TASK TO COMPLETE:
The reply should consist of the entire listing, word for word.

GIVEN INFORMATION:
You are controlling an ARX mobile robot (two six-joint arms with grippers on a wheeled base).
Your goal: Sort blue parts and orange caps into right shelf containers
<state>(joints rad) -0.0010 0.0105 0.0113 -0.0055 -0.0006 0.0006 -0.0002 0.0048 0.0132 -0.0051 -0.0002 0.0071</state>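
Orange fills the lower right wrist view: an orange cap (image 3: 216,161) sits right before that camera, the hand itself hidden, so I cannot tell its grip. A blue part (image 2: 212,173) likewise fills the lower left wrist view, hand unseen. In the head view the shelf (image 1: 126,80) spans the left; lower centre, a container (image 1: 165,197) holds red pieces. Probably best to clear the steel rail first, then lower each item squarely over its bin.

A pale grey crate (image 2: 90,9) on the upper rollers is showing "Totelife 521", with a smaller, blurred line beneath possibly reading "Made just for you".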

YOUR RESPONSE:
You are controlling an ARX mobile robot (two six-joint arms with grippers on a wheeled base).
Your goal: Sort blue parts and orange caps into right shelf containers
<state>(joints rad) -0.0010 0.0105 0.0113 -0.0055 -0.0006 0.0006 -0.0002 0.0048 0.0132 -0.0051 -0.0002 0.0071</state>
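Orange fills the lower right wrist view: an orange cap (image 3: 216,161) sits right before that camera, the hand itself hidden, so I cannot tell its grip. A blue part (image 2: 212,173) likewise fills the lower left wrist view, hand unseen. In the head view the shelf (image 1: 126,80) spans the left; lower centre, a container (image 1: 165,197) holds red pieces. Probably best to clear the steel rail first, then lower each item squarely over its bin.

A pale grey crate (image 2: 90,9) on the upper rollers is showing "Totelife 521", with a smaller, blurred line beneath possibly reading "Made just for you".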

Work on the answer is now done.